As she reached her, Esther stumbled. Seona flung aside the slop bucket to catch her.
The girl’s eyes were edged in white. “There’s blood all over—he hurt bad, maybe dead!”
Ally wasn’t dead, but as near to it as he’d come since getting mule-kicked as a boy. Master Hugh didn’t look much better. He’d come down to Naomi’s cabin and they’d all backed out of his way except Lily, busy cleaning Ally’s striped back. Seona watched him. Seemed like though he stood among them in the flesh, part of him was gone away. Like a man struck dead on his feet, before his body crumples.

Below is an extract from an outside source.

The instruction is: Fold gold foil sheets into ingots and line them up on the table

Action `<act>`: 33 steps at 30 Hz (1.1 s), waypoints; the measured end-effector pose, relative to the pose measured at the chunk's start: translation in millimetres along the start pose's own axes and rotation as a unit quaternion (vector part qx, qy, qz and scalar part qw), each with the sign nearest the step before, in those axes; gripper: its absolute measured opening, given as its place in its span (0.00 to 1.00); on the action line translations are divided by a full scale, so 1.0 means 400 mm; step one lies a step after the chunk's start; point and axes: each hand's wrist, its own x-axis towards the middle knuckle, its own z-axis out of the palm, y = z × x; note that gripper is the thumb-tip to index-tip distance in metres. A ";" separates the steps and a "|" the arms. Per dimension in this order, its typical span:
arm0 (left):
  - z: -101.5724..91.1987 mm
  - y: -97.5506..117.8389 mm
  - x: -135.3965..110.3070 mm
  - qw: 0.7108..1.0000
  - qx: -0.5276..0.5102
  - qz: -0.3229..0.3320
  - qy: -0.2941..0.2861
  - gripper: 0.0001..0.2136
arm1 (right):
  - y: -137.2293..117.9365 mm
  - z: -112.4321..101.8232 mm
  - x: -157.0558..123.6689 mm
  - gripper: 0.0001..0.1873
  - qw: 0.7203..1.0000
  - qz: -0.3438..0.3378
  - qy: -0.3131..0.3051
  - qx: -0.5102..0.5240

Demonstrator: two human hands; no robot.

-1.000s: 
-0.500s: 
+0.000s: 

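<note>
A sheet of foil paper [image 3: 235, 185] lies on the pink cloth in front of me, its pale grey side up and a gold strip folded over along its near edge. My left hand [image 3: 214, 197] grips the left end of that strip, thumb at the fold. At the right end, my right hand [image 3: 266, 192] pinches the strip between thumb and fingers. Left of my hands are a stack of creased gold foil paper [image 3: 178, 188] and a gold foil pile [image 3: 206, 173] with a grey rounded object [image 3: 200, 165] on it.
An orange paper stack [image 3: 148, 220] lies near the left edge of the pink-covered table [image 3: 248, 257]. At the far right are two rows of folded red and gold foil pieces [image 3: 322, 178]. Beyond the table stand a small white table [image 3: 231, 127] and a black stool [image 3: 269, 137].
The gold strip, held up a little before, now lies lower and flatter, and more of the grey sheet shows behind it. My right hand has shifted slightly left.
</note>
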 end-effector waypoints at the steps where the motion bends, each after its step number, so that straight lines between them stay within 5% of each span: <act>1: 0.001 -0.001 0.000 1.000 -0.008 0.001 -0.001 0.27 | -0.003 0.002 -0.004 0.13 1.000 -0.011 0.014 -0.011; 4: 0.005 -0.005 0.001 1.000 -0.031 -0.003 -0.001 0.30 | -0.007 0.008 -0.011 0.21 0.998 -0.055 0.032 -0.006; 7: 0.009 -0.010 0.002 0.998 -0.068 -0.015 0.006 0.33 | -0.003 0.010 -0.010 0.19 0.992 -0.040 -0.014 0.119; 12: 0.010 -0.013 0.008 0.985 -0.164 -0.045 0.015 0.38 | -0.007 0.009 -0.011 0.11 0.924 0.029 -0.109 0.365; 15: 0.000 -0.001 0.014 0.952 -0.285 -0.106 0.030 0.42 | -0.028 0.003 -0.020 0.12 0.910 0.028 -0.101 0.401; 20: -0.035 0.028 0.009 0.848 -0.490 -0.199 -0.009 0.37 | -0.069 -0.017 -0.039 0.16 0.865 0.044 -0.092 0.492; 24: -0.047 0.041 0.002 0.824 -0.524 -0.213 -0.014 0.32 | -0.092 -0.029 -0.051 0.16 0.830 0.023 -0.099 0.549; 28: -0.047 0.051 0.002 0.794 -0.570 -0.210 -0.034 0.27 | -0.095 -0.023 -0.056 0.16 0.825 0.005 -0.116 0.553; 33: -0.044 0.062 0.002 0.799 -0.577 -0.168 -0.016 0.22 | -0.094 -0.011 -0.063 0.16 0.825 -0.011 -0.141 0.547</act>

Then he seemed to shake himself and come back from wherever he’d gone. “Was it Pryce, or another, did this?”
“Mister Pryce laid the lash to him,” Malcolm said. He sat with Naomi at a rickety table, close by the door. Naomi’s lips were pressed so tight Seona doubted she could part them without cracking her face wide open. She was mindful of her own back pressed against rough logs, their edges pushing into her flesh. Smells were still loud in her nose. Blood and sweat and vinegar, the tobacco sweetness that clung to Master Hugh, all conspired to gag her. She wanted out of there if only to breathe, but she held the lamp for Lily to see by.